Continuous oxygen saturation (SpO$_2$) estimation from wearable photoplethysmography (PPG) is crucial for long-term health monitoring. However, low-quality red and infrared PPG segments can distort waveform morphology and degrade SpO$_2$ prediction accuracy. Existing PPG denoising and reconstruction methods typically focus on either waveform fidelity or heart rate characteristics, while relying solely on time-domain waveform loss is insufficient to preserve frequency structure and SpO$_2$-relevant information.
This paper proposes a SpO$_2$ predictor-guided stage-wise time-frequency reconstruction framework for low-quality dual-wavelength PPG signals. The proposed method first selects high-quality PPG segments to pretrain an SpO$_2$ predictor. A masked reconstruction model is then trained to recover randomly masked PPG regions using a joint reconstruction objective that combines time-domain waveform loss with frequency-domain loss computed from the short-time Fourier transform (STFT).

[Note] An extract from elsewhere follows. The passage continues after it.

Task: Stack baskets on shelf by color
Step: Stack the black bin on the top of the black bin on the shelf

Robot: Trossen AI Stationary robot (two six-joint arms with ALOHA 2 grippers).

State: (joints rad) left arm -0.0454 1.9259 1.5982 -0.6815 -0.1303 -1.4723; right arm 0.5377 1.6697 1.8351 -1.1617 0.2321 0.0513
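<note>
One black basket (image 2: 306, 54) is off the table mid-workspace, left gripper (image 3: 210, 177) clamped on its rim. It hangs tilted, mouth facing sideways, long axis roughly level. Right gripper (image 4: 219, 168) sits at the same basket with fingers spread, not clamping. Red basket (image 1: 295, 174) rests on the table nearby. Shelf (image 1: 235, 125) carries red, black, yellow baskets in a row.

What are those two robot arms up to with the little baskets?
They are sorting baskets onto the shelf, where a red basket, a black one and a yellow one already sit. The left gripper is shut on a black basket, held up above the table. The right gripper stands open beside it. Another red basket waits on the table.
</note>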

To ensure the reconstruction task is physiologically relevant, the pretrained SpO$_2$ predictor is incorporated as an additional constraint, encouraging the reconstructed PPG to preserve SpO$_2$ information rather than merely minimizing reconstruction error. The SpO$_2$ predictor and PPG reconstructor model are optimized through four training stages. Experiments on the public OpenOximetry Repository and a private wearable PPG dataset demonstrate that the proposed approach achieves the lowest subject-level MAE, with 2.882% on the public dataset and 2.359% on the private dataset.
Blogger's Review: This study innovatively addresses the reconstruction of low-quality PPG signals by integrating an SpO$_2$ predictor, significantly enhancing the accuracy of oxygen saturation estimation. This approach offers new insights for the further development of wearable health monitoring devices, particularly in signal processing and physiological information extraction.